Does the Gold Star Franchise Agreement define 'Restricted Assets'?
Gold_Star Franchise · 2025 FDDAnswer from 2025 FDD Document
Accordingly, neither FRANCHISEE nor any person with an interest in FRANCHISEE shall (directly or indirectly, contingently, voluntarily, involuntarily, by contract, by will, by merger or consolidation, by transfer or issuance of stock, membership or partnership interests, by operation of law or otherwise), without the prior written consent of the COMPANY, sell, assign, transfer, convey, issue, lease, pledge, mortgage, encumber or make any disposition of in any manner (collectively, "Transfer"), or permit the Transfer of, or publicly advertise or offer any Transfer of, all or any part of any of the following or any interest therein (collectively the "Restricted Assets"): this Agreement, the Business, the Store, the Retail Location (whether owned or leased), any Lease, any interest or share in FRANCHISEE which results in a Change-in-Control (defined below), or all or a material part of the assets, real or personal, tangible or intangible, pertaining to the Store or the Business.
A "Change-in-Control" transaction or series of transactions shall occur when 50% or more of the voting power of FRANCHISEE is vested in a person or persons (as applicable) different from the person or persons (as applicable) with whom 50% of voting power was vested immediately prior to the transaction or series of transactions.
For purposes of this subparagraph, all transfers of an ownership interest in a nonindividual franchisee occurring since the date the entity first became a franchisee will be aggregated to determine whether a Change-in-Control has occurred.
- 13.3 Company's Right of First Refusal.
Notwithstanding anything contained in this Agreement to the contrary, if FRANCHISEE or any Principal wishes to Transfer or accept an offer to Transfer, in any manner whatsoever, all or any part of any of the Restricted Assets, or any interest therein, FRANCHISEE or its Principals, as the case may be, will first obtain a bona fide, executed, written offer from a fullydisclosed purchaser and will submit an exact copy thereof to the COMPANY.
Source: Item 23 — Receipts (FDD pages 53–163)
What This Means (2025 FDD)
According to Gold Star's 2025 Franchise Disclosure Document, the Franchise Agreement does define 'Restricted Assets'.
The agreement states that Gold Star has granted the franchise based on the character, skill, aptitude, and business and financial capacity of the franchisee and its Principals.

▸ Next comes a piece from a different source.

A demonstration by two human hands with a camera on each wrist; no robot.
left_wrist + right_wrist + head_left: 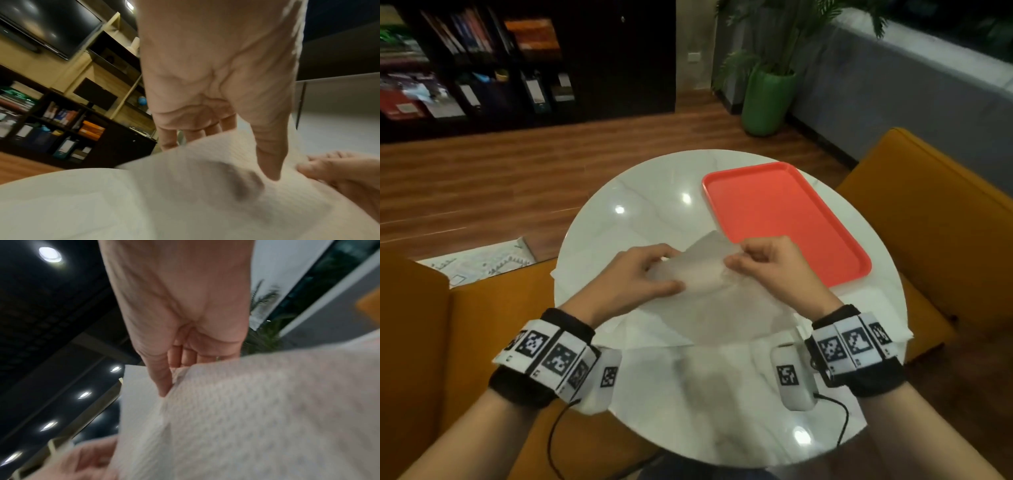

Therefore, franchisees cannot Transfer any of the Restricted Assets without prior written consent from Gold Star. Transfer includes selling, assigning, conveying, issuing, leasing, pledging, mortgaging, encumbering or making any disposition of in any manner.
'Restricted Assets' include the Franchise Agreement itself, the Business, the Store, the Retail Location (whether owned or leased), any Lease, any interest or share in franchisee which results in a Change-in-Control, or all or a material part of the assets, real or personal, tangible or intangible, pertaining to the Store or the Business. A Change-in-Control happens when 50% or more of the voting power of FRANCHISEE is vested in a person or persons different from the person or persons with whom 50% of voting power was vested immediately prior to the transaction or series of transactions.
If a franchisee or any Principal wishes to Transfer or accept an offer to Transfer any of the Restricted Assets, they must first obtain a bona fide, executed, written offer from a fully disclosed purchaser and submit an exact copy to Gold Star. This gives Gold Star the right of first refusal.